A study conducted in Spain has indicated that extended exposure to air pollution may lead to an augmented risk of developing the coronavirus disease (Covid-19) among people who have been infected with SARS-CoV-2, the virus which causes Covid-19. The results of the study were published in the journal ‘Environment Health Perspectives’ earlier this week.
While the study is based on participants from Spain, the rising air pollution across a number of north Indian cities has made it relevant even to India. Education institutions and workplaces have been shut owing to the persistent rise in air pollution. As Delhi continued to be in the ‘very poor’ air quality category for the sixth day in a row, the entry of trucks in Delhi except those carrying essential commodities has been stopped till November 21, 202.
For the above mentioned study, 9605 participants were tested by the researchers, of whom 481 (or 5 per cent) were Covid-19 positive. According to the study, the participants were measured for a series of virus-specific antibodies, with information already available to the researchers on the long-term exposure of such individuals to air pollutants such as nitrogen dioxide (NO2), small particulate matter (PM2.5), black carbon and ozone.
For a number of volunteers within the total study population, the team was able to establish an association between higher exposure to NO2/PM2.5 and the viral illness, particularly for severe cases that resulted in the patient being hospitalised and, in some cases, being sent to intensive care.

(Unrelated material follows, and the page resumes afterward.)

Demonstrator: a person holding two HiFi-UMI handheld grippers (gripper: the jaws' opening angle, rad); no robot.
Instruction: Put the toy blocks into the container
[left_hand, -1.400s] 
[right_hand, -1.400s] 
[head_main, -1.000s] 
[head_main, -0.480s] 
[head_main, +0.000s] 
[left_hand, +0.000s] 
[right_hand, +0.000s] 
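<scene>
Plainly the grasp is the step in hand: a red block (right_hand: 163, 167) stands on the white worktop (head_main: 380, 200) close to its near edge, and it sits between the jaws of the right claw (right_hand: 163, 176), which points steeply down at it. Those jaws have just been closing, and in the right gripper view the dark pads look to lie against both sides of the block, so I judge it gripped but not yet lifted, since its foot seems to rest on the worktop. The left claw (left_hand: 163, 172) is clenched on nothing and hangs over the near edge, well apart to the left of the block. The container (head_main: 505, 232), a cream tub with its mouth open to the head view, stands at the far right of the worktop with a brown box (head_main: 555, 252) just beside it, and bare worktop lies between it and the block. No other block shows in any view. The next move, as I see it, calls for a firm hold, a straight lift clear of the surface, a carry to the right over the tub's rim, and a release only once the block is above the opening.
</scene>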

The researchers shared that the association with PM2.5 was found to be stronger among men aged 60 and above in particular, as well as people living in socio-economically deprived areas.
Manolis Kogevinas, the lead author of the study said, “These results are in line with the association between air pollution and hospitalisation described for other respiratory diseases, including pneumonia and influenza. We have provided the strongest evidence globally on the association of ambient air pollution and Covid-19.” These provide further evidence on the health benefits of reducing air pollution, and highlight the influence of environmental factors on infectious diseases, the researchers said.